When scientists at NeuroPointDX compared plasma metabolites from 516 children with ASD with those from 164 age-matched, typically developing children from the CAMP study, they were able to stratify the ASD children into subpopulations based on shared metabolic signatures. Imbalances in glutamine, glycine, and ornithine with lowered branched chain amino acids (BCAA: leucine, isoleucine, and valine) identified three ASD-associated Amino Acid Dysregulation Metabotypes (AADM). These three AADMs together were present in 16.7% of the CAMP ASD subjects and were detectable with a specificity of 96.3% and an accuracy (PPV) of 93.5%.
"It is unlikely that a single marker will detect all autism," said lead author Dr. Amaral. "This paper demonstrates that alterations in metabolic profiles can detect sizable subsets of individuals with autism. The hope is that we will be able to generate a panel of biomarkers that will detect a large proportion of people at risk. Moreover, this approach highlights metabolic pathways that may be targets for therapeutic intervention.
"One of the major goals of the MIND Institute is the development of early biological markers for detecting the risk of autism spectrum disorder," Dr. Amaral continued. "It would have been difficult for the MIND Institute to carry out the CAMP study on its own. CAMP is an excellent example of an academic/corporate partnership that has the promise of benefitting the autism community."
"A reliable set of biological markers to detect increased risk for autism would improve accurate identification and reduce the impact on people with the condition," said Thomas W. Frazier, Ph.D., Chief Scientific Officer of Autism Speaks, who was not involved in the study. "The metabolomics approach in this paper reflects a rational approach not only to detection but also to developing targeted treatments."
"One of the critical and currently unmet clinical and research needs in the field of autism is a reliable early biological marker," said Geraldine Dawson, PhD, FAPA, FAPS, Professor of Psychiatry and Behavioral Sciences and Director, Duke Center for Autism and Brain Development, Duke Institute for Brain Sciences, who was not involved in the study. "The sooner families can receive information that their child is at high risk for autism, the sooner they can begin effective behavioral or other therapies. The research in this paper is an important milestone towards establishing metabolomics biomarkers of autism."

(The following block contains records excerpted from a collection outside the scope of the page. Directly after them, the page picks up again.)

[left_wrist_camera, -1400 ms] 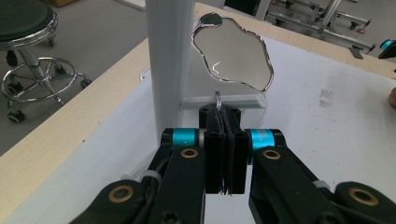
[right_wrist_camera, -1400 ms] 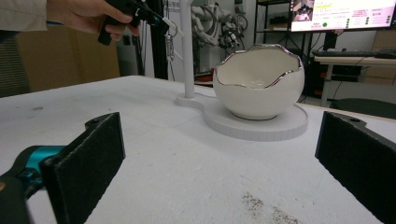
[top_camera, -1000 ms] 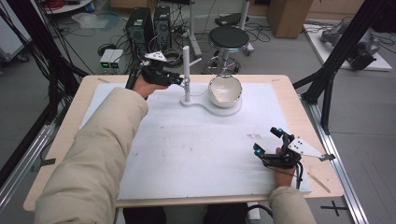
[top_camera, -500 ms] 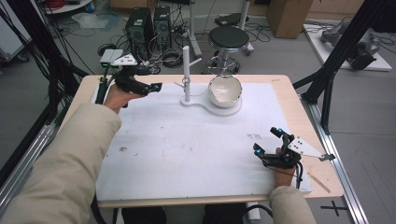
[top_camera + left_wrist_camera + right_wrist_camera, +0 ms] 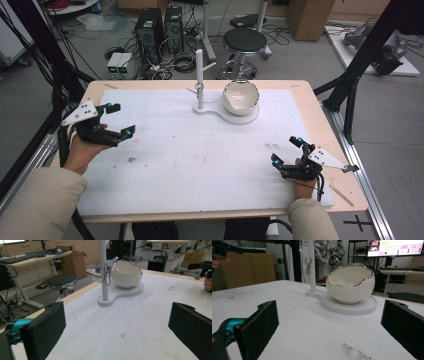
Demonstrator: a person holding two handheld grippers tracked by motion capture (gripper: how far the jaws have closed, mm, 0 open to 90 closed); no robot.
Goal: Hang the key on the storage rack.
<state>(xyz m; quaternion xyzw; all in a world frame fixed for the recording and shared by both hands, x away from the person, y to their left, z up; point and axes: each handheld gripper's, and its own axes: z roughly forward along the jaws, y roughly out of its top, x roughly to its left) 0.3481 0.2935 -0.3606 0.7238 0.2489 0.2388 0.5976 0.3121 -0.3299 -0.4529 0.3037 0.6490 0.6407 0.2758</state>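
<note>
A white stand [image 5: 200,80] with small branches rises from a white base at the table's far middle; a silver ring hangs on it [image 5: 107,280] [image 5: 307,263]. Beside it on the same base sits a white eggshell-shaped bowl [image 5: 240,97] [image 5: 126,273] [image 5: 350,286] with a silver rim. My left gripper [image 5: 118,120] [image 5: 117,332] is open and empty, held above the table's left side, well apart from the stand. My right gripper [image 5: 286,151] [image 5: 329,332] rests open and empty near the front right, facing the bowl.
A white mat [image 5: 200,150] covers most of the wooden table [image 5: 350,190], with a few dark specks on it. Behind the table stand a black stool [image 5: 244,40], computer towers [image 5: 151,30] and cables. Black frame posts [image 5: 360,65] flank the table's right side.
My left gripper has drawn back from the stand, moving left and toward the front along the table's left side. The right gripper has stayed put.
</note>
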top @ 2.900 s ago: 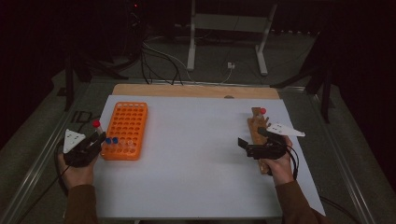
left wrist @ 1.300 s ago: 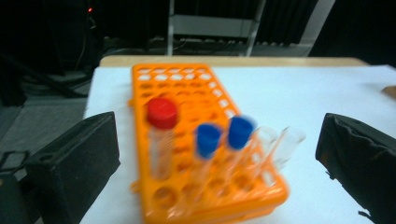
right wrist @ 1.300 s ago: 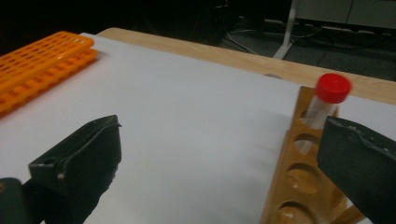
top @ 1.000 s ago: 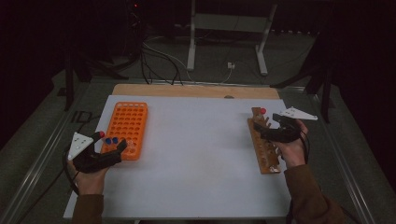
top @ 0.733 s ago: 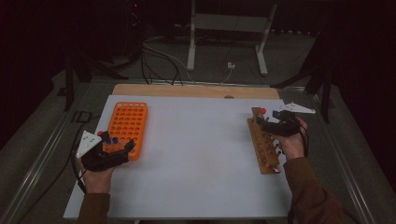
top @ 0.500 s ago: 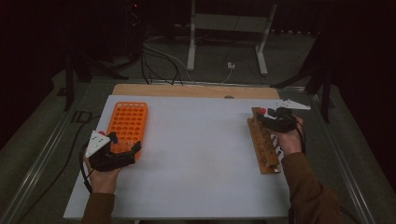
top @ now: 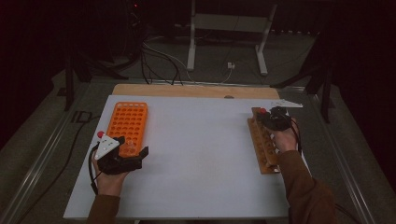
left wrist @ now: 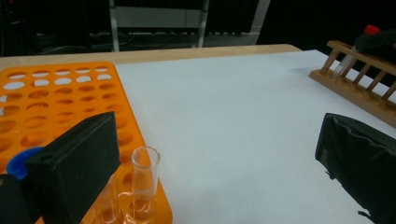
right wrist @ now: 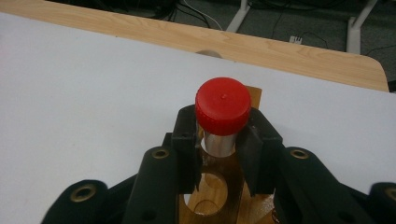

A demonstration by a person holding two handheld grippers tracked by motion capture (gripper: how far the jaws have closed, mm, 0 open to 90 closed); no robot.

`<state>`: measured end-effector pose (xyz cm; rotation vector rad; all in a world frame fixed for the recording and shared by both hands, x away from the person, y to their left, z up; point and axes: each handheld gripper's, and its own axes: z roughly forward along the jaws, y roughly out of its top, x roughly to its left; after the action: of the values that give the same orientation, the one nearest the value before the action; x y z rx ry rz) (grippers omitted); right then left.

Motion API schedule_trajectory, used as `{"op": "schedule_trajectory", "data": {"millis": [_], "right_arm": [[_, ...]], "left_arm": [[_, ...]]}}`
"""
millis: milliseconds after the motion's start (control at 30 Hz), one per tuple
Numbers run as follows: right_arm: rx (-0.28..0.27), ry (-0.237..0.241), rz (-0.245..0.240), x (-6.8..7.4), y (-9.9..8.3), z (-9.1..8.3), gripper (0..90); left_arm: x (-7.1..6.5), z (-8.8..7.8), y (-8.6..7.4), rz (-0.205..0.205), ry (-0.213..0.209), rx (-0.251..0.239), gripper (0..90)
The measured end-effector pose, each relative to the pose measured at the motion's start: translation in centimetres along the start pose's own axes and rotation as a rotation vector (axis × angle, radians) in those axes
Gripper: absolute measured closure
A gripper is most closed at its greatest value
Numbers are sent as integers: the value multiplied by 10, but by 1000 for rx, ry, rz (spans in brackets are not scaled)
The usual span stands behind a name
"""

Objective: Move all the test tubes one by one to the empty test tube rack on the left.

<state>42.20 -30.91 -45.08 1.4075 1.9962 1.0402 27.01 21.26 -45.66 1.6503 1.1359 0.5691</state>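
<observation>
At the far end of the wooden rack (top: 261, 149), my right gripper (top: 268, 118) is shut on a red-capped tube (top: 263, 111). Its jaws have just been closing. In the right gripper view the pads (right wrist: 187, 140) press the clear tube just under the red cap (right wrist: 223, 106), over a hole of the wooden rack (right wrist: 219, 198). My left gripper (top: 140, 157) stands open at the near right corner of the orange rack (top: 127, 122). An uncapped clear tube (left wrist: 144, 179) stands in the orange rack (left wrist: 60, 98) beside the left jaw, untouched. A blue cap (left wrist: 16, 163) peeks out behind that jaw.
The racks stand on a white table top (top: 201, 154), with a wooden board (top: 187, 90) along its far edge. Beyond it on the floor are a metal stand (top: 224, 42) and cables. The wooden rack (left wrist: 355, 88) shows far right in the left gripper view.
The right hand moved to the wooden rack's far end and its jaws closed on the red-capped tube. The left hand shifted right, to the orange rack's near corner.
</observation>
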Motion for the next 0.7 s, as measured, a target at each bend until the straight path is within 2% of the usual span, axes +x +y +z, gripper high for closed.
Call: {"op": "schedule_trajectory", "data": {"millis": [67,200,367,700], "right_arm": [[2,-6,-4,0,0,1,729],[-8,-7,21,0,2,2,748],[-31,-20,12,2,4,-4,750],[-156,-45,-5,5,20,-41,750]], "left_arm": [[0,0,0,3,-1,0,5],[-1,-1,0,7,-6,1,5],[1,-1,-2,-2,-8,4,4],[0,0,-3,-1,-10,11,5]]}}
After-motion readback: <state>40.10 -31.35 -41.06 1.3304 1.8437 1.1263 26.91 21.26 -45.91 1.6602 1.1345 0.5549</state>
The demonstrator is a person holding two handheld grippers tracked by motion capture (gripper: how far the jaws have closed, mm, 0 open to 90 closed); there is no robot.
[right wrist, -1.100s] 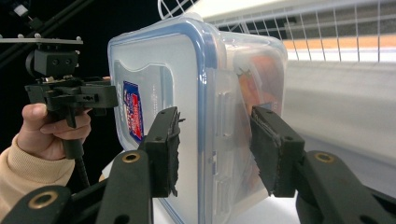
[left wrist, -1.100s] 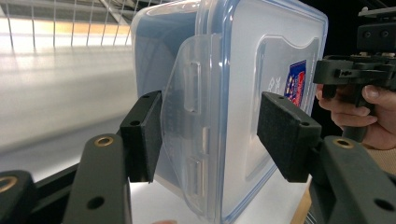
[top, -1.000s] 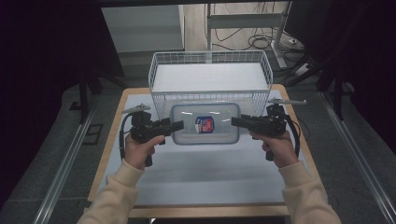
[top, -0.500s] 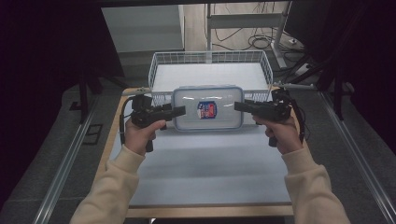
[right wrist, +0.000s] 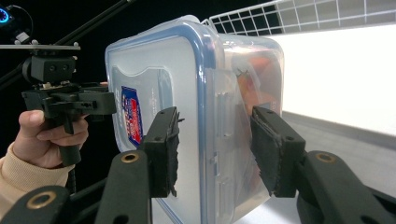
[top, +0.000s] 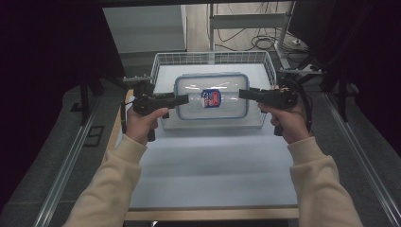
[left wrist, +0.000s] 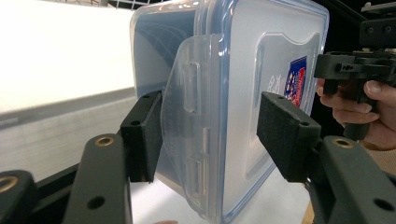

NeuroPointDX continues to analyze the CAMP study samples to identify additional metabotypes that will be diagnostic for other subsets of children with ASD. By combining such ASD-associated metabotypes into a diagnostic panel, it should be possible to develop an objective blood test that enables a substantial percentage of children at risk for ASD to be identified at a very early age, when therapeutic intervention can provide the greatest benefit.